The World Health Organization (WHO) has certified China to be free of Malaria after 70-years of the nation's struggle against the deadly disease.
WHO Director-General Tedros Adhanom Ghebreyesus extended his congratulations to China in a news release.
Their success was hard-earned and came only after decades of targeted and sustained action. With this announcement, China joins the growing number of countries that are showing the world that a malaria-free future is a viable goal," said Tedros.
China reported 30 million cases of infectious disease annually in the 1940s but has now gone four consecutive years without an indigenous case. It is the 40th country or territory certified malaria-free by the World Health Organization.

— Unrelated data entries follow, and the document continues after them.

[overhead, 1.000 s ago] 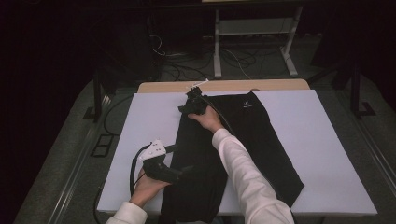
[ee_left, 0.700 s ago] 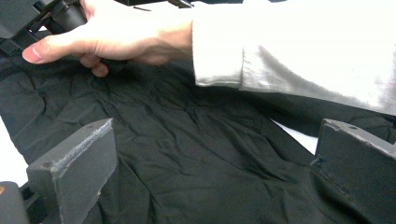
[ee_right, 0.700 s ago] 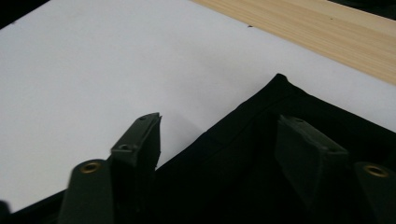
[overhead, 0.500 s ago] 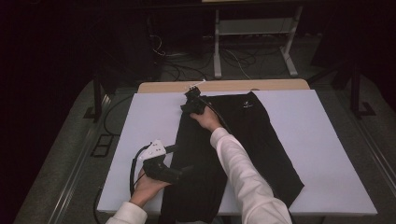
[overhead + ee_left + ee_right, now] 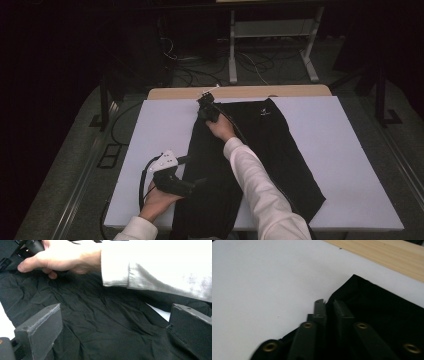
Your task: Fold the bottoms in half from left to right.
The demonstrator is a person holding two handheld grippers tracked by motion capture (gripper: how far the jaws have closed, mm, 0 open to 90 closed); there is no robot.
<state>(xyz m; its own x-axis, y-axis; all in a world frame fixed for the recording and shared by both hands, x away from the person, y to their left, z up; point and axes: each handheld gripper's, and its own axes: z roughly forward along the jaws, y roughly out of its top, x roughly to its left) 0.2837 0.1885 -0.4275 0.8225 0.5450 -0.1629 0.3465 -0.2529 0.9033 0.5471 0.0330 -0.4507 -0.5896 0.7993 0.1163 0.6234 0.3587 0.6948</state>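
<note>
The black trousers [image 5: 250, 165] sit pinched at their far left corner between the jaws of our right gripper [image 5: 329, 308], which have just been closing and now stand narrow on the fabric's edge. Our left gripper [image 5: 110, 325] hovers with its jaws wide apart over the creased cloth near the tabletop's [image 5: 350, 150] near edge, gripping nothing. The trousers lie flat, running from the far edge to the near edge, left of centre.
</note>
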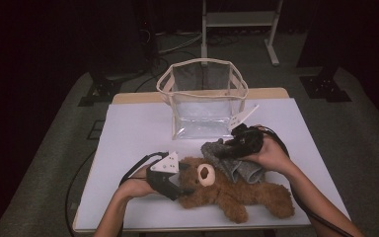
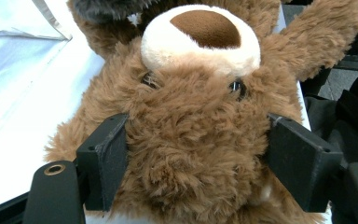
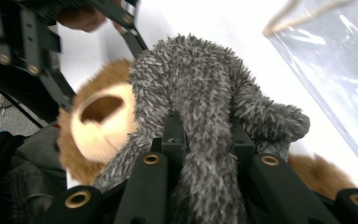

China is the first country in the WHO's Western Pacific region to be awarded a malaria-free certification in more than three decades. The only others with certified status are Australia (1981), Singapore (1982), and Brunei (1987).
In the 1950s, Beijing started working out where malaria was spreading and began to combat it with preventative anti-malarial medicines, said the WHO.
The country reduced mosquito breeding grounds and stepped up spraying insecticide in homes.
In 1967, China launched a scientific program to find new malaria treatments, which led to the discovery in the 1970s of artemisinin – the core compound of artemisinin-based combination therapies (ACTs), which are the most effective antimalarial drugs available.